After receiving the message, the broker checks the checksum in turn, writes to the disk, and returns the processing result to the producer.

In each consumer message, the consumer first puts offset plus 1, then finds the corresponding message based on that offset, and then begins to consume. Only after the successful consumption of a message will continue to consume the next one. If a message fails (such as an exception), it tries to retry the consumption of the message, and after the maximum number of times it is still not consumed, the message is stored on the consumer's local disk, and the background thread continues to retry. And the main thread continues to go backwards, consuming subsequent messages.

DFX sequence of

Sequential means that if the order of sending messages is a, B, C, then the order of consumer consumption should also be a, B, C.

Within a single thread, the producer sends the message to the same partition on the same server, so that it can reach the server and store it in the order it was sent, and be consumed by the consumer in the same order.

Reliability Broker Store Message mechanism

Writing to disk does not mean that the data falls on the disk device, after all, there is a layer of os,os in the middle of the write buffer.
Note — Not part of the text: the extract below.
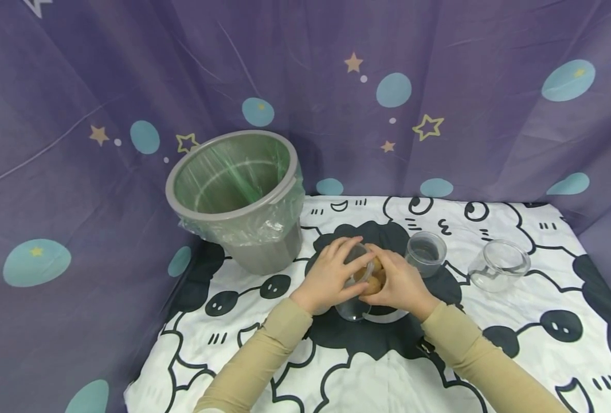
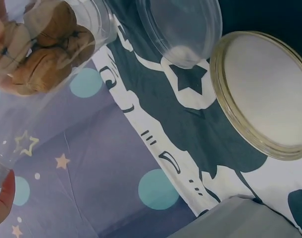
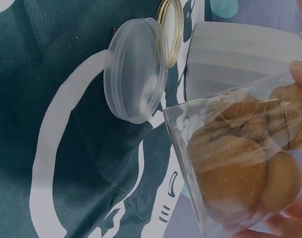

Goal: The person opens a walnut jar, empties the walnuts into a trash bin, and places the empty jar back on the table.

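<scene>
Clear plastic, the jar (image 1: 358, 281) of walnuts (image 1: 371, 275) is being held tilted just above the cartoon-printed cloth (image 1: 336, 367) at table centre. The left hand (image 1: 328, 275) is wrapping its fingers round the jar's side, while the right hand (image 1: 398, 284) is gripping it from the other side. A small empty cup (image 1: 426, 252) is standing at two o'clock, an empty glass jar (image 1: 498, 265) farther at three o'clock, a lined bin (image 1: 238, 195) at ten o'clock.

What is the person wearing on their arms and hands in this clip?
Both arms wear long, plain tan sleeves, the left sleeve and the right sleeve, each ending at the wrist. The left hand and right hand are bare: no gloves, rings or watch visible.
</scene>
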A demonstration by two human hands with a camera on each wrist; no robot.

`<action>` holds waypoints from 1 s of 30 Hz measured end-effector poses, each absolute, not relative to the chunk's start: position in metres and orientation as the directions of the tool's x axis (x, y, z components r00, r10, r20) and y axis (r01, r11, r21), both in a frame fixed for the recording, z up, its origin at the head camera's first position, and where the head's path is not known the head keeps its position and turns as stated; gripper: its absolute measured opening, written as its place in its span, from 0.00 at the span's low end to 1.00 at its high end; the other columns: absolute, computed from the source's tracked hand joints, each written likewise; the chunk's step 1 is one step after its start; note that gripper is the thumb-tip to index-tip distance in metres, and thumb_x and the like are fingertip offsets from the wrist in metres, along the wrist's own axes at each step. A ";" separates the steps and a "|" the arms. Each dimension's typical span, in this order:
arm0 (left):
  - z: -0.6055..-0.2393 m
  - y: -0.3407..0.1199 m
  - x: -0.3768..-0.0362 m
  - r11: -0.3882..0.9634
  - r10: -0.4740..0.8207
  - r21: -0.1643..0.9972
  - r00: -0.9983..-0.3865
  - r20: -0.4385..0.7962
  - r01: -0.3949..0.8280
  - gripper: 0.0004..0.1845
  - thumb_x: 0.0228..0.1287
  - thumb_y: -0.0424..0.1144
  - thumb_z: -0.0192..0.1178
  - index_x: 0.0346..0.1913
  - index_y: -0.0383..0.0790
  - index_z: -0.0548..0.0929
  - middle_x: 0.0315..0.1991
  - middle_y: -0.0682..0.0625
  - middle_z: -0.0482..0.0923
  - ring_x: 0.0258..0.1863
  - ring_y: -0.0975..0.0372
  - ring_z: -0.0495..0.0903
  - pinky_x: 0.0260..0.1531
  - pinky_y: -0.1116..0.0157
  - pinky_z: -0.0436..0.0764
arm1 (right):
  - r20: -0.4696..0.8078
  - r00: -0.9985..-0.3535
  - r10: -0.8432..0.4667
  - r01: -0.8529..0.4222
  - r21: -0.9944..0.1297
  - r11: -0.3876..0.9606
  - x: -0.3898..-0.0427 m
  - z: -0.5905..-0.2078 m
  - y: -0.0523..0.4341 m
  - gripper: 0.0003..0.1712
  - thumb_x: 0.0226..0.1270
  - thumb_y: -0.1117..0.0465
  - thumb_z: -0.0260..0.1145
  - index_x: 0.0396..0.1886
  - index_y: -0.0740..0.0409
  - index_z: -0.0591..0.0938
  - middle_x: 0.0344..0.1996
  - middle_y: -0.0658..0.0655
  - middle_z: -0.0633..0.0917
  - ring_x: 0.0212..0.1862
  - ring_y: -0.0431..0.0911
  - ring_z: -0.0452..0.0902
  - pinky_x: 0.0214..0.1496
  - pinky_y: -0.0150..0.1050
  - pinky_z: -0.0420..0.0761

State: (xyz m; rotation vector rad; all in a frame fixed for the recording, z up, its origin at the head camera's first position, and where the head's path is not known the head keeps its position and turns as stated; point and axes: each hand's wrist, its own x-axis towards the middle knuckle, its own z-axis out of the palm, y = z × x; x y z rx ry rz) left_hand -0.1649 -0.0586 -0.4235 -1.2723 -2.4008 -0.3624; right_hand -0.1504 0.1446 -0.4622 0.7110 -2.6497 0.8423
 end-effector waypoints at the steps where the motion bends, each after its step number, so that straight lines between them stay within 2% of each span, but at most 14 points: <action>1: -0.424 -0.059 -0.166 0.546 0.729 0.032 -0.494 0.474 0.837 0.27 0.69 0.58 0.47 0.64 0.50 0.71 0.65 0.39 0.64 0.61 0.48 0.66 0.56 0.50 0.72 | 0.392 -0.843 -0.370 -0.528 -0.467 0.709 -0.150 -0.463 0.144 0.60 0.31 0.45 0.82 0.68 0.54 0.65 0.50 0.60 0.80 0.45 0.53 0.78 0.36 0.50 0.80; 3: -0.425 -0.059 -0.167 0.537 0.727 0.009 -0.469 0.502 0.843 0.27 0.67 0.58 0.52 0.63 0.50 0.72 0.62 0.39 0.66 0.59 0.48 0.68 0.55 0.51 0.73 | 0.399 -0.839 -0.369 -0.533 -0.468 0.705 -0.150 -0.464 0.144 0.60 0.30 0.45 0.82 0.68 0.53 0.65 0.50 0.60 0.80 0.45 0.54 0.78 0.38 0.51 0.80; 7: -0.425 -0.058 -0.170 0.521 0.722 -0.028 -0.423 0.547 0.853 0.30 0.56 0.54 0.65 0.60 0.49 0.74 0.58 0.39 0.70 0.55 0.49 0.71 0.52 0.53 0.75 | 0.427 -0.822 -0.376 -0.557 -0.468 0.686 -0.150 -0.466 0.144 0.60 0.30 0.46 0.82 0.67 0.54 0.64 0.50 0.61 0.80 0.46 0.54 0.78 0.40 0.51 0.80; 16: -0.427 -0.055 -0.172 0.499 0.706 -0.069 -0.359 0.610 0.864 0.30 0.50 0.54 0.67 0.57 0.49 0.76 0.54 0.39 0.71 0.53 0.48 0.72 0.51 0.53 0.75 | 0.470 -0.793 -0.389 -0.601 -0.496 0.626 -0.149 -0.470 0.143 0.59 0.30 0.50 0.83 0.67 0.55 0.64 0.49 0.61 0.78 0.42 0.50 0.77 0.39 0.46 0.80; 19: -0.428 -0.054 -0.171 0.517 0.683 -0.079 -0.355 0.639 0.852 0.26 0.56 0.54 0.62 0.56 0.49 0.76 0.53 0.39 0.72 0.51 0.49 0.73 0.50 0.54 0.77 | 0.479 -0.787 -0.388 -0.607 -0.491 0.625 -0.149 -0.470 0.142 0.59 0.30 0.50 0.83 0.67 0.55 0.64 0.49 0.60 0.78 0.42 0.50 0.77 0.37 0.46 0.80; 22: -0.428 -0.053 -0.170 0.547 0.650 -0.080 -0.362 0.669 0.833 0.22 0.66 0.56 0.47 0.55 0.48 0.76 0.51 0.40 0.73 0.49 0.49 0.75 0.46 0.55 0.79 | 0.486 -0.785 -0.385 -0.608 -0.484 0.629 -0.149 -0.469 0.141 0.59 0.30 0.49 0.82 0.67 0.55 0.64 0.47 0.60 0.78 0.39 0.49 0.77 0.35 0.44 0.80; 25: -0.429 -0.051 -0.169 0.572 0.619 -0.065 -0.378 0.688 0.818 0.26 0.71 0.57 0.32 0.54 0.48 0.75 0.49 0.40 0.73 0.47 0.50 0.75 0.41 0.56 0.80 | 0.476 -0.796 -0.374 -0.592 -0.482 0.646 -0.148 -0.469 0.139 0.59 0.31 0.49 0.81 0.67 0.54 0.64 0.46 0.60 0.79 0.37 0.48 0.77 0.33 0.43 0.79; 28: -0.430 -0.049 -0.167 0.597 0.598 -0.044 -0.408 0.690 0.801 0.28 0.72 0.58 0.28 0.53 0.48 0.75 0.49 0.40 0.73 0.45 0.51 0.76 0.38 0.56 0.80 | 0.460 -0.815 -0.352 -0.563 -0.487 0.667 -0.146 -0.469 0.137 0.58 0.31 0.49 0.81 0.67 0.54 0.64 0.43 0.60 0.79 0.36 0.47 0.76 0.31 0.41 0.78; 30: -0.430 -0.047 -0.166 0.631 0.569 -0.006 -0.457 0.683 0.776 0.30 0.72 0.58 0.27 0.53 0.46 0.76 0.48 0.39 0.73 0.44 0.51 0.76 0.37 0.57 0.80 | 0.460 -0.826 -0.326 -0.540 -0.480 0.691 -0.145 -0.469 0.135 0.58 0.30 0.48 0.81 0.66 0.53 0.64 0.43 0.60 0.79 0.34 0.47 0.76 0.29 0.41 0.78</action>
There are typically two ways to ensure that data falls on disk: Force data is written to disk devices based on processing frequency (number of messages) or time interval.

Broker Disaster Preparedness

MySQL-like synchronous and asynchronous replication, the data of one master server is fully replicated to another slave server, and the slave server also provides consumption capabilities. In Kafka, it is described as "each server acts as a leader for some of it partitions and a follower for others so load are well balanced Within the cluster. ", simply translated, each server acts as a leader of its own partition and acts as a folloer for the partitions of other servers, thus achieving load balancing.

In theory, synchronous replication leads to higher levels of reliability, and asynchronous replication can lose a very small amount of message data due to the presence of delays, which, in turn, can result in a loss of performance because the write succeeds when it is written to two or more broker machines synchronously. In practice, the Asynchronous replication architecture is recommended because the architecture of asynchronous replication is relatively simple and easy to maintain and restore, with no impact on performance. Synchronous replication is relatively high in operation and maintenance, the mechanism is complex and error-prone, and fault recovery is more troublesome. asynchronous replication coupled with disk-made disk arrays is sufficient to handle very demanding data reliability requirements.

First copy because it takes time to fully synchronize with master, you can observe replication in the data file's directory.

Asynchronous replication of Slave can participate in consumer activities, message consumers can get messages from the slave and consumption, consumers will randomly choose from master and slaves as a consumer broker.

Performance

Reduce byte replication overhead and system call overhead with sendfile calls

Using the message Set concept for batch processing, you can increase the amount of content that is transferred over the network, reduce roundtrip overhead, and bring sequential disk operations and contiguous blocks of memory. Compression is also possible and the compression ratio is higher than a single processing.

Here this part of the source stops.